L’enseignement de l’histoire a connu des « manipulations » et des « dérapages » par le passé, déplore l’universitaire et historien, Hassan Remaoun, estimant néanmoins que cette situation se redresse « lentement » et « progressivement ».
« L’histoire est une source de connaissance méthodique de soi et des autres, pour s’enrichir, se comprendre et échanger. De ce point de vue, l’enseignement de l’histoire a pu connaître beaucoup de manipulations et de dérapages de par le passé « , soutient M. Remaoun, professeur à l’Université d’Oran 2 et chercheur au Centre de recherche en anthropologie sociale et culturelle (CRASC), dans un entretien accordé à l’APS.
A la question de savoir si cet enseignement, tel que dispensé depuis l’indépendance, était fidèle à la « vérité historique », le chercheur en histoire ajoute que « les enjeux de mémoire présents dans toute société ne tendent pas à remplacer une recherche historique fondée académiquement et dont les résultats peuvent ne pas plaire à tous les segments de la société ».
Reconnaissant également l’existence, toujours par le passé, d’un « manque flagrant de pédagogie et de professionnalisme, pas seulement à propos de l’enseignement de l’histoire », il relève que « les arrière-pensées politiciennes ou rétrogrades y sont en effet pour beaucoup » dans cet état de fait.
Pour autant, le spécialiste note que cet enseignement se remet « progressivement, sans doute lentement, mais espérons-le, sûrement », de cette situation.
Estimant que l’enseignement dispensé aux petits enfants « ne doit pas trop être éloigné du savoir constitué sur le plan historique », il ajoute que celui-ci doit « aussi laisser une large place à l’imaginaire identitaire et national ».
« Assez vite cependant, il faudra que les élèves passent à un autre stade et appréhendent l’histoire comme une discipline à vocation critique et d’ouverture sur les sociétés humaines dans leur ensemble », poursuit-il.
M. Remaoun explicite la « double » fonction de l’enseignement de l’histoire consistant, en premier lieu, à « cibler l’ancrage identitaire dans une société donnée », ce qui est du ressort « en quelque sorte » de l’histoire nationale, note-t-il.
Le rôle de la guerre de libération est, à ce titre, « important », dans la mesure où celle-ci constitue un « événement fondateur » de l’indépendance et de l’Etat national, observe-t-il, à ce propos.
« Cependant, pour contribuer à forger une véritable citoyenneté, l’enseignement de l’histoire ne peut se contenter de cela.
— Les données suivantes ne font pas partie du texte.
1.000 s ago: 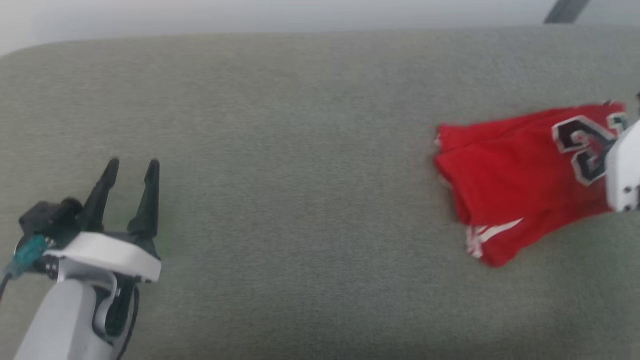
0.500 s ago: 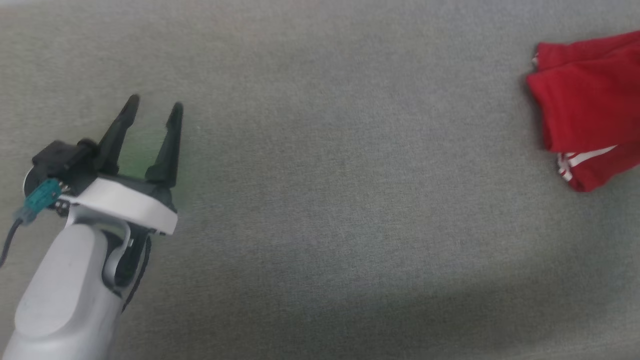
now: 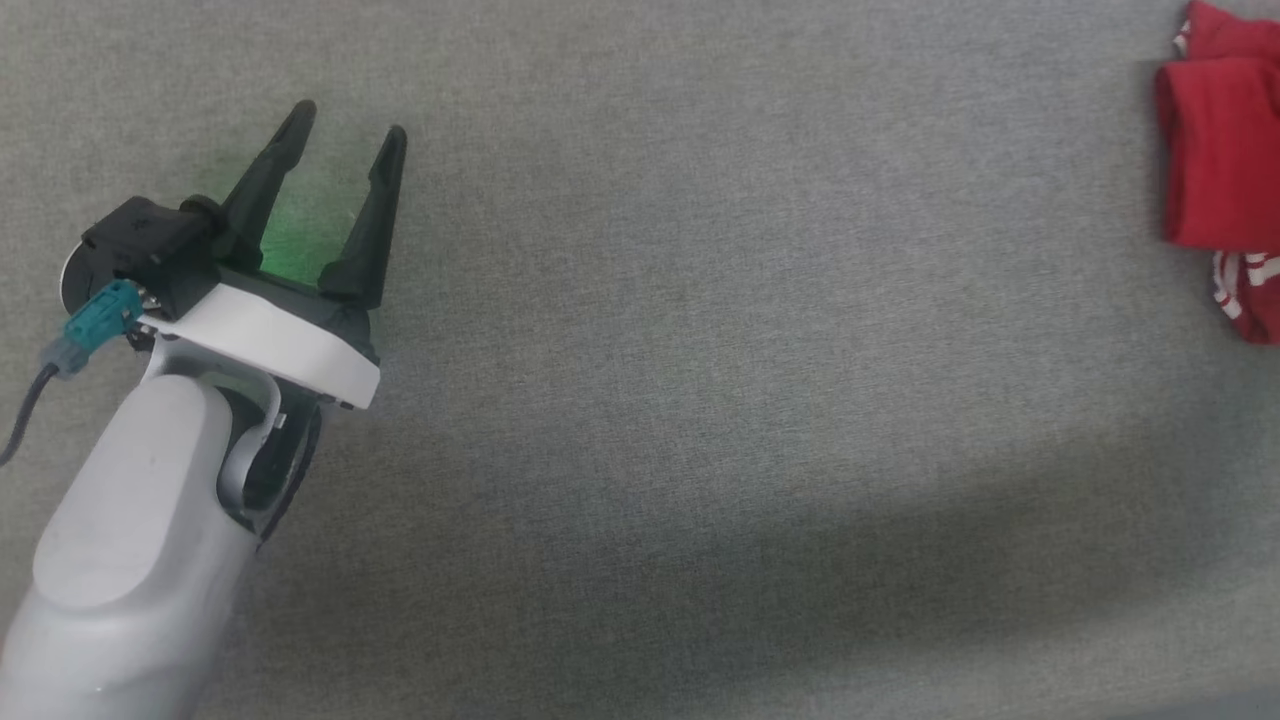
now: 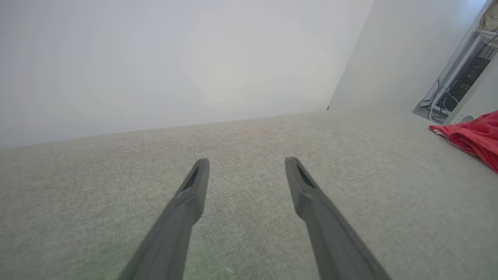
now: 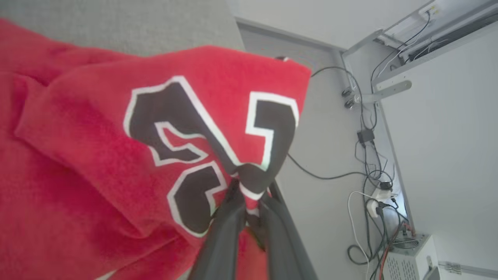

Il doit aussi et impérativement contribuer, à partir d’un certain âge, à forger chez l’enfant l’esprit critique requis pour appréhender la complexité du monde qui nous entoure, la modestie et la tolérance que suppose l’approche scientifique dans l’étude des sociétés humaines », souligne encore l’historien et universitaire.
Interpellé sur la question du volume horaire consacré à la matière de l’histoire dans les différents cycles d’enseignement, M. Remaoun est d’avis qu’ »on ne peut gonfler indéfiniment le volume horaire scolaire au profit ou au détriment de telle ou telle discipline ».
Selon lui, Il existe « d’autres voies et moyens » qui doivent être mis en place et exploités pour appuyer les cours dispensés en classe, faisant remarquer que si « la culture historienne déployée à l’école est effectivement parfois insuffisante », explique-t-il c’est précisément parce que ces voies et moyens « ne sont pas suffisamment investis ».
Il cite, entre autres vecteurs, les jeux pour enfants, les bibliothèques, le théâtre, le cinéma, la visite de musées et autres lieux de mémoire, l’organisation de conférences de spécialistes et d’acteurs de la société destinées au profit de la jeunesse, etc.
A la question de savoir si l’école et l’université algériennes sont en mesure aujourd’hui de prodiguer un enseignement « objectif » et « épuré » de l’histoire, M. Remaoun suggère que « dépasser cet état de fait, suppose une volonté citoyenne et une vigilance permanente, aussi bien de la part des pouvoirs publics que des études éclairées avec l’appui de segments de la société globale ».
Sans prétendre « garantir une réponse optimiste » à cette interrogation, il n’en estime pas moins que « l’enjeu en vaut la chandelle », arguant de la « disponibilité » d’un potentiel à même de garantir un « changement » dans le sens positif. Lequel changement, commente-t-il, devra « s’exprimer avec toutes ses forces » et ne fera pas, pour autant, de l’Algérie « la première société à emprunter ce chemin ».